The “Annals of the Four Masters” record many exciting incidents and important events that have occurred in the history of the town of Kells. It has been invaded and looted by Irish clansmen, Norwegian hordes, and Danish Vikings. It has been devastated many times by fire, sword, and pestilence. Sigtryg of the Silken Beard burned it to the ground in 1019, and Edward Bruce in 1315, but it has arisen serene and smiling as often as it has been destroyed, and prosperity has been restored again. It was in the great monastery founded by St. Columba that the famous illuminated “Book of the Gospels,” preserved in the library of Trinity College, Dublin, was made by the monks in the eighth century. Mr. Westwood, a very high authority, pronounces it “the most elaborately executed monument of early Christian art in existence.” Kells was also noted for its metal work in the Middle Ages. At present it is merely an agricultural market and the seat of the Marquess of Headfort, who has a large estate and a beautiful chateau surrounded by a wooded demesne and a hunting preserve. There are several other delightful residences in the neighborhood, and if there were a decent hotel within walking or driving distance, Kells might have many visitors, but those who go there are compelled to hurry away to find some place to stay overnight.
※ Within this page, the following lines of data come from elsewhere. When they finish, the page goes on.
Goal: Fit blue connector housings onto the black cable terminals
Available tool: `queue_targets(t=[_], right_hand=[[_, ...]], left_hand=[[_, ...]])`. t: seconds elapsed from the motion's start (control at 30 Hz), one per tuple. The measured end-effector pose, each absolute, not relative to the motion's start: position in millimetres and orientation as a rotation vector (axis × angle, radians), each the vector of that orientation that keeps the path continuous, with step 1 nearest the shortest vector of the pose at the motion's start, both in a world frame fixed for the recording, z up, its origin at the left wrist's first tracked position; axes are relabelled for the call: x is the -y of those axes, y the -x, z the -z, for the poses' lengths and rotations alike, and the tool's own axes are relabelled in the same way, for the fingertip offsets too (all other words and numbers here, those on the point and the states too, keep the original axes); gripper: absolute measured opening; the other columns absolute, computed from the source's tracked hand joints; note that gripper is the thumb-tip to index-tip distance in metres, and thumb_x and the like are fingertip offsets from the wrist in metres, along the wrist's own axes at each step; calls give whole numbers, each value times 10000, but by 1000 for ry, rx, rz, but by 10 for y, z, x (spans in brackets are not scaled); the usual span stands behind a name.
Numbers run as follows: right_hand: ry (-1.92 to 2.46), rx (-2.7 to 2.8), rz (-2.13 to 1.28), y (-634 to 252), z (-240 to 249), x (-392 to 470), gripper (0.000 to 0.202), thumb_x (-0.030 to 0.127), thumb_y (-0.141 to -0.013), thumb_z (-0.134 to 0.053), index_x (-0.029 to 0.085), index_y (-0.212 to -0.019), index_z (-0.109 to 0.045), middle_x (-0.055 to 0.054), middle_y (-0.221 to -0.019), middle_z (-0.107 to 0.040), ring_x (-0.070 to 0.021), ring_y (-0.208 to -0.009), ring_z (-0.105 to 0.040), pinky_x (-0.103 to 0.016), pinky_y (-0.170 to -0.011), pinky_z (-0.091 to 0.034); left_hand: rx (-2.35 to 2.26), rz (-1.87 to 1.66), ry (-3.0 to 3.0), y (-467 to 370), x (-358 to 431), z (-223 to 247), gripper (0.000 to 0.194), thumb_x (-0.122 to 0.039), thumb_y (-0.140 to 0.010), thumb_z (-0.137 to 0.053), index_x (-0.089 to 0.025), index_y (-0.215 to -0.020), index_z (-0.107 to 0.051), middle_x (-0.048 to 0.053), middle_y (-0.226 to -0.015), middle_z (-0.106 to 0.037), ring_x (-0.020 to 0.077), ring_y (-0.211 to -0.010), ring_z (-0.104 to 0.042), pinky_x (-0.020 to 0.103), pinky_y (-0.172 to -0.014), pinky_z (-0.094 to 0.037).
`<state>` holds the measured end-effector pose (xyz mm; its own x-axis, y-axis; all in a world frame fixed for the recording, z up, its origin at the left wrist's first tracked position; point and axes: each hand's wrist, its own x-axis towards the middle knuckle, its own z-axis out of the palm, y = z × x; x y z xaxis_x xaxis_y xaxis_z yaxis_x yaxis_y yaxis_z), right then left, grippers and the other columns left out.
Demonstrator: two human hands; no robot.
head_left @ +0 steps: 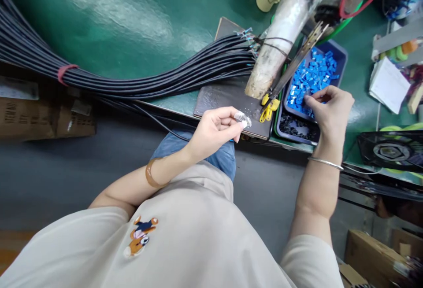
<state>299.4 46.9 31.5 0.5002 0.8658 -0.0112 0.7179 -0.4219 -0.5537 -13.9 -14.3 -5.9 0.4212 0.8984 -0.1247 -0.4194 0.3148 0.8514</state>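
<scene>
My left hand (220, 127) is closed in a pinch just off the bench's front edge. Something clear and whitish shows at its fingertips; whether it is a small plastic piece or tape around the fingers I cannot tell. Over at the right, my right hand (330, 103) reaches into a tray of small blue plastic parts (310, 79), thumb and fingers drawn together among them. What those fingers hold, if anything, is hidden. A compartment of small black parts (295, 127) lies just in front of the blue ones. Yellow-handled cutters (269, 108) lie between my hands.
A thick bundle of black cables (132, 85), tied with a red band (66, 73), runs along the green bench (115, 10). Its stripped ends lie by a large wrapped tube (280, 37) above a dark board (218, 101). A small fan (390, 151) sits at right.
</scene>
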Motion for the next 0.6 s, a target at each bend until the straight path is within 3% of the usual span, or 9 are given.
queue_targets(t=[0.13, 0.27, 0.4, 0.5, 0.6], right_hand=[[2093, 1259, -191, -2914, -326, -259, 124, 161, -593, -762, 155, -570, -640, 83, -545, -607, 28, -494, -493, -229, -516, -365], [1622, 1292, -105, -2407, -394, 219, 179, 109, -670, -764, 191, -651, -606, 15, -726, -634, -66, -569, -614, -240, -525, -491], [1467, 1268, -17, -1710, -337, 664, 133, 119, -774, -716, 207, -728, -629, 12, -823, -615, -132, -739, -657, -355, -682, -614], [1450, 1385, -119, -1443, -183, 762, 133, 113, -793, -705, 240, -809, -668, 2, -875, -652, -155, -844, -652, -381, -763, -607], [1450, 1340, -345, -1396, -54, 726, 67, 179, -838, -681, 246, -841, -676, -12, -925, -640, -146, -869, -652, -334, -727, -597]], left_hand=[[-720, -959, -923, 94, 137, 87, 75, -157, -757, -680, -138, -738, -610, -37, -540, -591, 46, -475, -544, 151, -487, -440], [-755, -940, -974, 62, 119, 62, 72, -154, -755, -669, -140, -728, -605, -31, -537, -589, 49, -472, -537, 151, -477, -431], [-785, -889, -1023, 44, 96, -27, 69, -118, -746, -658, -133, -707, -603, -26, -535, -595, 43, -465, -528, 140, -471, -417], [-782, -838, -1067, 40, 80, -76, 61, -129, -756, -657, -133, -713, -614, -19, -528, -604, 51, -464, -538, 145, -472, -425], [-773, -790, -1101, 46, 77, -76, 64, -162, -775, -664, -133, -733, -626, -12, -542, -616, 58, -476, -551, 151, -485, -447]])
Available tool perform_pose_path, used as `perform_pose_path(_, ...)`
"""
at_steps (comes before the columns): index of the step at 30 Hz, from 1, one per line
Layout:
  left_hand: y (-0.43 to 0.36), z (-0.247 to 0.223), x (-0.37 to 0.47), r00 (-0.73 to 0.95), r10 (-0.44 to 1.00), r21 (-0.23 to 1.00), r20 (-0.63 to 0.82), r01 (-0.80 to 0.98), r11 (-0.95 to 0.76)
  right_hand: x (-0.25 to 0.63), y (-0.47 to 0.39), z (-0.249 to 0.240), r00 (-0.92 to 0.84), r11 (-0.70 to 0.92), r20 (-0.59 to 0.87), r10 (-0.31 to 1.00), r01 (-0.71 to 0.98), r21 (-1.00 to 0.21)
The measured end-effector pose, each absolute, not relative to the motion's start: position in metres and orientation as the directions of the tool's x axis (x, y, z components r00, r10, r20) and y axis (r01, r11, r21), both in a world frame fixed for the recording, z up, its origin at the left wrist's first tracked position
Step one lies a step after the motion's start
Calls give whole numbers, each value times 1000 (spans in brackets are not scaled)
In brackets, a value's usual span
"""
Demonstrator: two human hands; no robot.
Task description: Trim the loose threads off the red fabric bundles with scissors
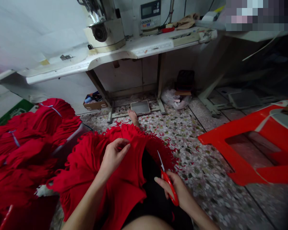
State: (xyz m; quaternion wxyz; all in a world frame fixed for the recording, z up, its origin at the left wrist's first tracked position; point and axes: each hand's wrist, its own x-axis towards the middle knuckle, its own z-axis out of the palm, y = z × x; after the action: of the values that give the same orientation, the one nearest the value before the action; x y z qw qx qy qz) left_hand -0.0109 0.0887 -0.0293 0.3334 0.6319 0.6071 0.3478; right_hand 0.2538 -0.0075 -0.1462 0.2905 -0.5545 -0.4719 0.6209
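Red fabric pieces (124,182) lie in a thick layered pile across my lap. Over the pile is my left hand (115,155), its thumb and fingers curled toward each other; anything between them is too small to make out. My right hand (174,188) holds scissors (169,185) with red handles beside my right thigh. The scissor blades point up and away from me and look closed, apart from the fabric. Dark cloth covers my thigh between the fabric and the right hand.
Bundles of red fabric (48,121) fill the left side. Ahead stands a sewing table (146,48) with a machine (105,32) and a pedal (140,107) below. Red scraps (163,153) litter the floor. A red stool (230,134) is at the right.
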Motion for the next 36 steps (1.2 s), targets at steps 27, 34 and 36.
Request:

Navan, a neat little manufacturing town with a woolen mill and other industries, has a reasonably good hotel, but you have to come back about ten miles from Kells. There is another neat little town called Trim, where it is possible to stay overnight and even to pass a day or two. The country around Trim is lovely. The landscapes in every direction would fascinate an artist, and the ruins of “King John’s Castle,” built on the banks of the Boyne by Hugh de Lacy, are among the most extensive and beautiful in the world. The walls, four hundred and eighty-six yards long, with ten circular towers at nearly equal distances, are still well preserved and there is a lofty keep, seventy feet high, with beautiful turrets and flanked on either side with rectangular towers. There is nothing to surpass it in Ireland for picturesqueness, and its associations give it additional interest, for King John, Edward II., Richard, Earl of Ulster, and Humphrey, Duke of Gloucester, and other famous characters, have lived there. Henry of Lancaster, afterward Henry IV. of England, was imprisoned there; the parliament of Ireland met within its walls, year after year, and it was once the mint of the kingdom. In later days it was occupied by the Duke of Wellington, who received his early education in the diocesan school within the grounds.